Breathe In Hold: The magic of mastery over your breathing

Breathe In Hold: The magic of mastery over your breathing
Photo by Jeremy Bishop / Unsplash

Quick, hold your breath. No, really, hold it and count before you read more.

How long could you hold?

The duration tells you a lot about the health of your lung and respiratory function.

Most human beings can hold their breath for durations that range from ten seconds to ninety seconds. Only the exceptionally well trained exceed these limits.

But what is the duration telling you about the health of your lung?

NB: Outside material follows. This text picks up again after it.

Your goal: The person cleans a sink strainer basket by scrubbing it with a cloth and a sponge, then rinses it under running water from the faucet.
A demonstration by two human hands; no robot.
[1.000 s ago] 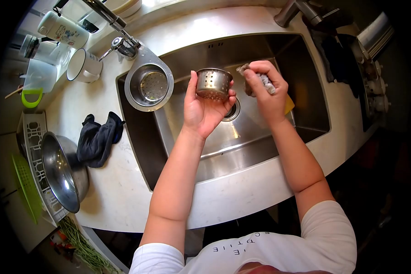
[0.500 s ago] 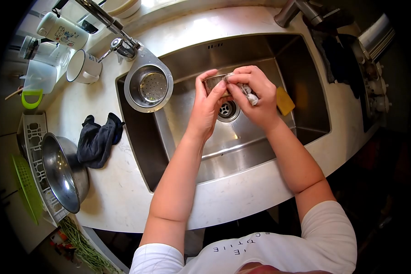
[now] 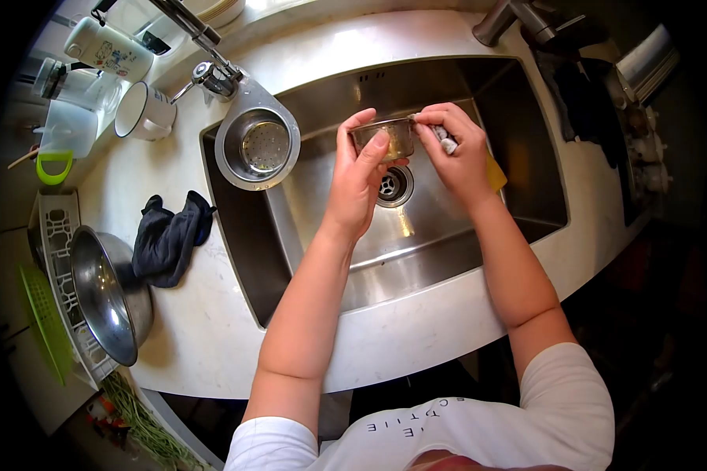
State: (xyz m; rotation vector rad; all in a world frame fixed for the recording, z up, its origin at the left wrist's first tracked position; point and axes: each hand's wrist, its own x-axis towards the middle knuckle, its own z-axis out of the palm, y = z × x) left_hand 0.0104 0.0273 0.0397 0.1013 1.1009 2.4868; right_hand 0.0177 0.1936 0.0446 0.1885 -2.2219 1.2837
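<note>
Over the sink (image 3: pixel 291 259), my left hand (image 3: pixel 353 177) is closed around a small round metal strainer cup (image 3: pixel 400 141), tilted on its side. My right hand (image 3: pixel 462 161) pinches a greyish-white crumpled wad (image 3: pixel 448 143), whose material I cannot make out. Its fingertips are at the cup's right rim. Below the cup, the drain (image 3: pixel 393 187) shows its slotted metal insert. A yellow sponge or cloth (image 3: pixel 495 173) lies at the sink's right side, partly hidden behind my right hand.
A perforated metal side basin (image 3: pixel 265 149) sits at the sink's left, beside the faucet (image 3: pixel 212 78). Left of it are a white enamel mug (image 3: pixel 145 114), a dark cloth (image 3: pixel 169 243) and a metal bowl (image 3: pixel 110 294). Another tap (image 3: pixel 499 20) stands at the back right.
My right hand has shifted slightly right, off the cup's middle to its rim, with the wad. More of the cup now shows. My left hand has hardly moved.
</note>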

When you hold your breath, your body is still experiencing gaseous exchange. Oxygen is being released into your blood and carbon dioxide back into your lungs.

The capacity of your lung to continue to do this when denied fresh air is a measure of how long you can breathe in and hold.

Longer is better.

There are several factors that affect your capacity. If you smoke, don’t exercise, are stressed or anxious, carry excess weight, or don’t sleep well.

The effects of these conditions would show up when you tried to hold your breath. Burning lungs, coughing, an uncontrollable urge to breathe.

Your nervous system also plays a role. Your nervous system has two systems. Sympathetic or activating and parasympathetic or calming.

Once you stop breathing, your sympathetic system will act to override you holding your breath. You will experience it as panic.

How well trained is your nervous system to be able to prolong the urge to give in to panic?

Remember from earlier articles, when carbon dioxide builds up, it changes your blood Ph, making it alkaline. The outcome is a real panic attack, so you cannot resist the urge to breathe for long.

But you can build capacity.

By training your mind and body to live without breathing.

Start slowly. Don't do anything crazy. You can damage the fragile tissue of your lungs by attempting heroism.

But as you build, you will find your capacity to breathe in and hold and build capacity to postpone panic increases.